*The problem:*
The expected output is the exact lines from the one containing "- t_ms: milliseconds" through the end of the data, inclusive, and nothing else.

══ Available data

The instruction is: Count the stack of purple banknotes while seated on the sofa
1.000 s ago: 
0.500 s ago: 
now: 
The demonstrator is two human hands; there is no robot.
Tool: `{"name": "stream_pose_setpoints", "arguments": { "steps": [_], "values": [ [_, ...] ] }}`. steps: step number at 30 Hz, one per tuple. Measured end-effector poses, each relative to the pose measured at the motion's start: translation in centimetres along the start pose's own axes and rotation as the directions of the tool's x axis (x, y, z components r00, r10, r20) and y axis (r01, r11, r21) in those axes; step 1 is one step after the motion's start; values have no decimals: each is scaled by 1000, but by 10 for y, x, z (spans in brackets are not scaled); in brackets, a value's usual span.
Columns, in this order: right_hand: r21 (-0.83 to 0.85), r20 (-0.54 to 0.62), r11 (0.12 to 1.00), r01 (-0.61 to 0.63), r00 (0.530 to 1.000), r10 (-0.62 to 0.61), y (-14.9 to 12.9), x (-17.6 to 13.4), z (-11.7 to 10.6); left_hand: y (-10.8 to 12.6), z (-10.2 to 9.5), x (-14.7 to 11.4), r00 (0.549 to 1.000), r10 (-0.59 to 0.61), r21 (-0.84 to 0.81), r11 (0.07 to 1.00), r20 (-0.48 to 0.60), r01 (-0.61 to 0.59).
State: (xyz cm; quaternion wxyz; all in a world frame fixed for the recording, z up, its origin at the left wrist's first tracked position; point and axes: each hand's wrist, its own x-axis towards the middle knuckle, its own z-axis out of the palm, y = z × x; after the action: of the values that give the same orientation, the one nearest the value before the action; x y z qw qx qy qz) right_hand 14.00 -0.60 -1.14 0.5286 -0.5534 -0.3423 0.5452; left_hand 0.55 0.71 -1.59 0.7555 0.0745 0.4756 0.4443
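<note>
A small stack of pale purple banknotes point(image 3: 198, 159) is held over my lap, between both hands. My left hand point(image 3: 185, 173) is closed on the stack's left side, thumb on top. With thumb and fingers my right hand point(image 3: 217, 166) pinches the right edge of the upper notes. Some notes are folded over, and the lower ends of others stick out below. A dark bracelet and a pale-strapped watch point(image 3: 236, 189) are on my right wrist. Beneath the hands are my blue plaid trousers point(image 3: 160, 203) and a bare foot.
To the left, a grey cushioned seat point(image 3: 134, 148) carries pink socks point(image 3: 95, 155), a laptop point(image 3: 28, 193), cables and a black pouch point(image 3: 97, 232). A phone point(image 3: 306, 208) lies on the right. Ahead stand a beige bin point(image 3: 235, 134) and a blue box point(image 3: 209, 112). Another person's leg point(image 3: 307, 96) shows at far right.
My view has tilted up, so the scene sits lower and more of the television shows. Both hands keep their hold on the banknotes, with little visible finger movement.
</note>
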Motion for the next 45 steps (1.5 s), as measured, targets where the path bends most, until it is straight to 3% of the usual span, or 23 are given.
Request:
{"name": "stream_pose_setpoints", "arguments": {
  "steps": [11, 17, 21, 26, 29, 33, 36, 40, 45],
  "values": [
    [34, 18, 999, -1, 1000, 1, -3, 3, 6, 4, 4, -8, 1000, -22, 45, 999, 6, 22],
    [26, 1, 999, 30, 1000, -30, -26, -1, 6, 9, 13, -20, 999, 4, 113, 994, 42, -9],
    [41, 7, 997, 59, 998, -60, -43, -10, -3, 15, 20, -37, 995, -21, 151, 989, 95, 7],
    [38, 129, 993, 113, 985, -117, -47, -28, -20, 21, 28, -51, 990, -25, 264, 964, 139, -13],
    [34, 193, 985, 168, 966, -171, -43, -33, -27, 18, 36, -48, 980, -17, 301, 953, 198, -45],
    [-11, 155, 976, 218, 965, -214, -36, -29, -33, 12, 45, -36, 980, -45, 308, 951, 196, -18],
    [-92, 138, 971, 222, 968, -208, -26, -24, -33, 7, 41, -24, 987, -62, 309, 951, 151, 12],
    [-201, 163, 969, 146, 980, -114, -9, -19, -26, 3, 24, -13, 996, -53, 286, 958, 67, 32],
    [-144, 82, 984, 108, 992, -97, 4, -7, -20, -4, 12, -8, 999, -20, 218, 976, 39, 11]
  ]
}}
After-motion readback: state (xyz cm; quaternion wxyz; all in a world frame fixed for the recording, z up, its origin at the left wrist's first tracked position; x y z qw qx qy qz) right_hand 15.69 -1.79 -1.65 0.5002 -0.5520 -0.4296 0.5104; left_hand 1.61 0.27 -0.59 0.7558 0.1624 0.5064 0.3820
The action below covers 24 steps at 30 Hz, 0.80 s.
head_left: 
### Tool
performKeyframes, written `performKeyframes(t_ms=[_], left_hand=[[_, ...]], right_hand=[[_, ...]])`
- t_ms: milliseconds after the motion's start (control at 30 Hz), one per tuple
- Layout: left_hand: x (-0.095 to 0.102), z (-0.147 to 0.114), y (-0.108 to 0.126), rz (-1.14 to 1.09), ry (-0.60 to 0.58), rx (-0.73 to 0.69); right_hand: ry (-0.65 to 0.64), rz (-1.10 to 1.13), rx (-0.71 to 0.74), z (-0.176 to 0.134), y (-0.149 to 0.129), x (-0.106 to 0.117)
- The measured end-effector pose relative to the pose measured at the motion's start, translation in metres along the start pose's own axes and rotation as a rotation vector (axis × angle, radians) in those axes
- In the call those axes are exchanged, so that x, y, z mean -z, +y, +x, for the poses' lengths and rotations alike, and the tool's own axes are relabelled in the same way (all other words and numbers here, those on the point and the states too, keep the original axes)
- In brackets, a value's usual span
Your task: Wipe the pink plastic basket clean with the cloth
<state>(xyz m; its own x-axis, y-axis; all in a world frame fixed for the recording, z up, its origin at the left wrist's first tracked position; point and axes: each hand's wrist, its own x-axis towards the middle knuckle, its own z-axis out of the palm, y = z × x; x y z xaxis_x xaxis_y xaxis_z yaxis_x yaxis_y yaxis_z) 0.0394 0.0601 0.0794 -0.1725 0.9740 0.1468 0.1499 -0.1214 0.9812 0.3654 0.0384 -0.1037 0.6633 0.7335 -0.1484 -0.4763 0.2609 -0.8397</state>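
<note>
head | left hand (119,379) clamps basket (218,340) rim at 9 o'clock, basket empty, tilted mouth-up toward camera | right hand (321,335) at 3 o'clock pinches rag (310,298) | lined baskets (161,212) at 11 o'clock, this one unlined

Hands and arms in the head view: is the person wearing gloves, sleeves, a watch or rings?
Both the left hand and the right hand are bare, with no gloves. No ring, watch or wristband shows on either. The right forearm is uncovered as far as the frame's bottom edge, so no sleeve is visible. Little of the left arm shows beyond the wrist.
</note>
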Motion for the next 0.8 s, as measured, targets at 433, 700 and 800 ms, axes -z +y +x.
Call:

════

*Output:*
- t_ms: milliseconds after the motion's start (control at 30 Hz), one per tuple
- Layout: left_hand: x (-0.095 to 0.102), z (-0.147 to 0.114), y (-0.108 to 0.126), rz (-1.14 to 1.09), ry (-0.60 to 0.58), rx (-0.73 to 0.69); right_hand: ry (-0.65 to 0.64), rz (-1.10 to 1.13), rx (-0.71 to 0.74), z (-0.176 to 0.134), y (-0.149 to 0.129), x (-0.106 to 0.117)
- The measured end-effector pose relative to the pose measured at the motion's start, translation in metres along the start pose's own axes and rotation as a rotation vector (axis × angle, radians) in those axes
- In the call those axes are exchanged, so that x, y, z mean -z, +y, +x, for the poses' lengths and rotations alike, and the tool's own axes are relabelled in the same way (all other words and numbers here, those on the point and the states too, keep the original axes)
- In brackets, a value's usual span
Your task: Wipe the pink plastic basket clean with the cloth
<state>(xyz m; its own x-axis, y-axis; all in a world frame fixed for the recording, z up, its origin at the left wrist's first tracked position; point and axes: each hand's wrist, its own x-axis towards the middle knuckle, its own z-axis out of the palm, y = z × x; x y z xaxis_x xaxis_y xaxis_z yaxis_x yaxis_y yaxis_z) 0.0394 0.0601 0.0794 -0.1725 0.9740 0.1468 0.1499 -0.1214 0.9812 0.3654 0.0384 -0.1037 0.6633 0.7335 -0.1484 -0.4763 0.2609 -0.8397</state>
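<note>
head | left hand (119,379) clamps basket (218,340) rim at 9 o'clock, basket empty, tilted mouth-up toward camera | right hand (321,335) at 3 o'clock pinches rag (310,298) | lined baskets (161,212) at 11 o'clock, this one unlined

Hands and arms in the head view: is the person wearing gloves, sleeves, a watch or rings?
Both the left hand and the right hand are bare, with no gloves. No ring, watch or wristband shows on either. The right forearm is uncovered as far as the frame's bottom edge, so no sleeve is visible. Little of the left arm shows beyond the wrist.
</note>
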Motion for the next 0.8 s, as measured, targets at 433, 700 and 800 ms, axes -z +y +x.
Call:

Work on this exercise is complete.